Although considered benign in nature, IMTs can exhibit locally aggressive behavior, with high recurrence rate after excision and exhibit low metastatic potential. The rates of recurrence inside or outside of the lungs have been reported to be 2% and 25%, respectively, while the incidence of distant metastasis has been reported to be less than 5%.³ Management of IMTs typically involves surgical excision with clear margins whenever feasible, although adjuvant therapies such as anti-inflammatory medications, corticosteroids, chemotherapy, targeted therapy, or immunotherapy may be considered in cases of unresectable or recurrent disease.^2,4

Conclusion:

IMTs represent a rare but clinically significant entity with diverse clinical and histological presentations. While typically benign, these tumors can exhibit locally aggressive behavior and have the potential for recurrence or metastasis.

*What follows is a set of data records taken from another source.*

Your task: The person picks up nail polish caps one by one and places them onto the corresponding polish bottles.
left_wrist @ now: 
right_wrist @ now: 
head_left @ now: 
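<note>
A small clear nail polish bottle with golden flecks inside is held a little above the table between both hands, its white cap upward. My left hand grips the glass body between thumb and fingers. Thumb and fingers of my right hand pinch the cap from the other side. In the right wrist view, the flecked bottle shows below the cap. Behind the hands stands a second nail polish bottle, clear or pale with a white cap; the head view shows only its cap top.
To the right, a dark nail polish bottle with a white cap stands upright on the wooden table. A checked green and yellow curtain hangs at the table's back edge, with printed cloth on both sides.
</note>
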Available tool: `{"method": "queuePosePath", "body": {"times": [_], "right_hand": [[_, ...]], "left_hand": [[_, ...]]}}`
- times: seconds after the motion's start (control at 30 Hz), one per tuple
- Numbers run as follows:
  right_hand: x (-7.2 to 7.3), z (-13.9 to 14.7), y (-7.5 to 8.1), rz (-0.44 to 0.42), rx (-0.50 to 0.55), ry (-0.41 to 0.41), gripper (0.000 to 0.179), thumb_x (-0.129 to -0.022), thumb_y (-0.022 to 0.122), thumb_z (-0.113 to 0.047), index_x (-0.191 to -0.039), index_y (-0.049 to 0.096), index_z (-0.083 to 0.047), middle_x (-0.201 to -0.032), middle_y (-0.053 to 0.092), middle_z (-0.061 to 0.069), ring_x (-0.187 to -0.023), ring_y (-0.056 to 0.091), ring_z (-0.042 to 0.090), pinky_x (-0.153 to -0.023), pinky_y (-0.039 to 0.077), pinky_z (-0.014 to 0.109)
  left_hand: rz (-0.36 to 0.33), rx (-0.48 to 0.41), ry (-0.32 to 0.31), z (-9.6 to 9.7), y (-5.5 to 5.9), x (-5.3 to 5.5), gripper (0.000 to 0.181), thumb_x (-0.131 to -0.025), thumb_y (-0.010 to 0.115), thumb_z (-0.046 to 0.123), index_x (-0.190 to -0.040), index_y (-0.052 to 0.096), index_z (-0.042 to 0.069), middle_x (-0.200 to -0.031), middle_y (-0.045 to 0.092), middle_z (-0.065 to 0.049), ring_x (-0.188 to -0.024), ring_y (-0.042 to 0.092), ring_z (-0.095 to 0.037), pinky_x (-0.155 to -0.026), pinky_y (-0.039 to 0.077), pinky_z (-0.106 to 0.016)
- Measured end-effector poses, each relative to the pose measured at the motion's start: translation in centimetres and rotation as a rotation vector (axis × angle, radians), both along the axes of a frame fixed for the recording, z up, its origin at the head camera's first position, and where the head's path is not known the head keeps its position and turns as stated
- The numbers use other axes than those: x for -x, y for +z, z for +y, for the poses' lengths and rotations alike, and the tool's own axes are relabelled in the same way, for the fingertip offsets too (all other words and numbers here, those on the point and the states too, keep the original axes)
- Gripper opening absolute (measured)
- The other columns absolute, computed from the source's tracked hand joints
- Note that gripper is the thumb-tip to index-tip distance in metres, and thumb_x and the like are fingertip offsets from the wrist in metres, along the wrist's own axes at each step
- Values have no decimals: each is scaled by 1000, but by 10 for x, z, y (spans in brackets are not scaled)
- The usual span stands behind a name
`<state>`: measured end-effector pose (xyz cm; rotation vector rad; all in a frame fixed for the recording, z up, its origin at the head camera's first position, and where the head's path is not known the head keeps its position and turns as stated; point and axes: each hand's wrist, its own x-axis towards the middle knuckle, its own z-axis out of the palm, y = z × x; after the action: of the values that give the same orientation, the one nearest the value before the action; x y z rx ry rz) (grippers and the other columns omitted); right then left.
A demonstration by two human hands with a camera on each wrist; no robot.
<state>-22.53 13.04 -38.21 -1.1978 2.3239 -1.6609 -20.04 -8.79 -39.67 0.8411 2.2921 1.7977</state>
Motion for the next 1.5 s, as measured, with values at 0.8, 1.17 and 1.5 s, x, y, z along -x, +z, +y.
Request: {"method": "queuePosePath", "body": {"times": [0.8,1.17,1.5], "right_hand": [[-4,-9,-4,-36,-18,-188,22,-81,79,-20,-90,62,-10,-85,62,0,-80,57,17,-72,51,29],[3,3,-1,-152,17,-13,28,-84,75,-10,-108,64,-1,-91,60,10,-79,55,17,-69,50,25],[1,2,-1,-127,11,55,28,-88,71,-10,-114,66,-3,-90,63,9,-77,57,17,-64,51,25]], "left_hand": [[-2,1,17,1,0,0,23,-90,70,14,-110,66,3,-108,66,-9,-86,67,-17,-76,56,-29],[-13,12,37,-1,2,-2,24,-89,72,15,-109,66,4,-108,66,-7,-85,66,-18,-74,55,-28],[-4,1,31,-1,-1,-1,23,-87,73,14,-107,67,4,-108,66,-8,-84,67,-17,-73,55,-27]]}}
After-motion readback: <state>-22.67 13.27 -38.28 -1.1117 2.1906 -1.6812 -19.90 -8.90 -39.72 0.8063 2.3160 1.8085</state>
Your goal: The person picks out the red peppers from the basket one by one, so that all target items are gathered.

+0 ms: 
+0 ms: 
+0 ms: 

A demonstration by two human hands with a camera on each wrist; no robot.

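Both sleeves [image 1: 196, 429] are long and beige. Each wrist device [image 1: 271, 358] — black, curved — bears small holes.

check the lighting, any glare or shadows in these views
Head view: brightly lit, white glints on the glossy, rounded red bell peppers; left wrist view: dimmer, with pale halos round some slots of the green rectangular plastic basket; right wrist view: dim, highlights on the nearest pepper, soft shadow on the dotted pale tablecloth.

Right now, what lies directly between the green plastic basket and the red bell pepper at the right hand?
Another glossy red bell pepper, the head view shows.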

Multidisciplinary collaboration among clinicians, radiologists, pathologists, and oncologists is essential for accurate diagnosis, optimal management, and long-term surveillance of patients with IMTs. Further research is needed to elucidate the underlying molecular mechanisms driving IMT pathogenesis and to develop targeted therapeutic strategies for patients with advanced or refractory disease.